The counsel asked the court to set aside the single bench order in view of his arguments. The DHA counsel, however, argued that the Initial Environmental Assessment (IEE) was obtained under the Pakistan Environmental Protection Act, 1997 and there was no difference between provisions of the federal and provincial laws.

He contended that the regulations framed in 2000 under the act were still in force.

He said the defendant had announced in 2010 one of its projects — Bahria Town Icon Project — a 68-storey building housing several shopping malls, a hotel, a cinema and other facilities.

The DHA counsel said the huge project was initiated without taking into consideration serious adverse environmental effect.

He said the project was located at the hub of the 26th Commercial Street and Shahrah-i-Firdousi that had hustle and bustle with traffic running round the clock.

The counsel said the defendant construction company in March suddenly closed a part of Shahrah-i-Firdousi leading to Bilawal Chowrangi and the junction of the A.T. Naqvi roundabout without taking into consideration the fact that no road or street could be closed without prior approval of the authorities concerned.

He said the defendant started digging up the streets on “war-like footings” that led to a hue and cry by the public and also invited media attention.

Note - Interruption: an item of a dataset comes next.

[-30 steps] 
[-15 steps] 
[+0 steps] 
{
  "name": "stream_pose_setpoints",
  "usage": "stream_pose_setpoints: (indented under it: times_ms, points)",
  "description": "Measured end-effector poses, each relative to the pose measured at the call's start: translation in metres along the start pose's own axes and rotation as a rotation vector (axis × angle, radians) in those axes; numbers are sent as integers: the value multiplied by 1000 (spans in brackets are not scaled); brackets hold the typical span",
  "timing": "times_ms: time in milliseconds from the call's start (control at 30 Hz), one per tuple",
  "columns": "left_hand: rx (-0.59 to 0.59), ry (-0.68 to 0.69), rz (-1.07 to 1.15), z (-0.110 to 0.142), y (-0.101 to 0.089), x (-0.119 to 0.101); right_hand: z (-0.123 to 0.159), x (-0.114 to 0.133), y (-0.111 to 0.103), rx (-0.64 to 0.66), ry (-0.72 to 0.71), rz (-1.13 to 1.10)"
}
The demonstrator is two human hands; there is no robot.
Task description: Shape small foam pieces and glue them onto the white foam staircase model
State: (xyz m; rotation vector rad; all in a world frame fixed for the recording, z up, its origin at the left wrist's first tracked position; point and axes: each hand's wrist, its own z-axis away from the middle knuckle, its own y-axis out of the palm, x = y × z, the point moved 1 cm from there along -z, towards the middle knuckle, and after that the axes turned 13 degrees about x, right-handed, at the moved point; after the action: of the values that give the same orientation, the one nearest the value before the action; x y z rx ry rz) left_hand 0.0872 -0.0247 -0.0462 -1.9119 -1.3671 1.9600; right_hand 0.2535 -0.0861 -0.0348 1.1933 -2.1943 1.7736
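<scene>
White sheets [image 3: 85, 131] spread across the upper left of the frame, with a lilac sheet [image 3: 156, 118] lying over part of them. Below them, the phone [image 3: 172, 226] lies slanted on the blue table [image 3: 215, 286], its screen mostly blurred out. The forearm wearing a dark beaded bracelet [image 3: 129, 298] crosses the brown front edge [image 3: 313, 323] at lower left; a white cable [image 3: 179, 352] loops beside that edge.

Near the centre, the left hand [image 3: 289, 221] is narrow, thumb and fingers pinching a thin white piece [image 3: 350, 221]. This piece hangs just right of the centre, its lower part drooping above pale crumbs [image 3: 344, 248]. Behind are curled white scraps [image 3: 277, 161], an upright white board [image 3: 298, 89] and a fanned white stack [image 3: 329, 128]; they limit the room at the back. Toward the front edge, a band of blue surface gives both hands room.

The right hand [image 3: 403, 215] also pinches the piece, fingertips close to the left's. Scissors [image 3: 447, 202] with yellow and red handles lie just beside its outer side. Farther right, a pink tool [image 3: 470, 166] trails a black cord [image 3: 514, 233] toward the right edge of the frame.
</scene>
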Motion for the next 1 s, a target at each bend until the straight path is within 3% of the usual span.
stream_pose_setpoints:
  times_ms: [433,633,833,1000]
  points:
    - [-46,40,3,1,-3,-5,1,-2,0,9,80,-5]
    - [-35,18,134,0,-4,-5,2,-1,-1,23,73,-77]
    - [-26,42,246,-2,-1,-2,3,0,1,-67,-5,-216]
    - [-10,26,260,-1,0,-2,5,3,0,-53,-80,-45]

Later, the counsel said the construction company maintained that it intended to build a couple of underpasses and a flyover for the convenience of people visiting the multi-storey project. He said the construction of underpasses and flyovers was a municipal function that could only be undertaken either by the municipal authority, or the federal or provincial government.

The DHA counsel said the impugned project, being financed and executed by the defendant firm at an estimated cost of Rs1.8 billion, was required for an EIA as only an IEE had been submitted for the project so far. He said the KMC remained content with the IEE. Under Section 12 of the Pakistan Environmental Protection Act, 1997 read with Schedule-II, the project should have been evaluated on the basis of an EIA before the commencement of the construction work, he said.

He added that the project was being built without ascertaining a correct traffic forecast, instead the proponent of the project was relying on a traffic impact assessment report compiled by the defendant firm.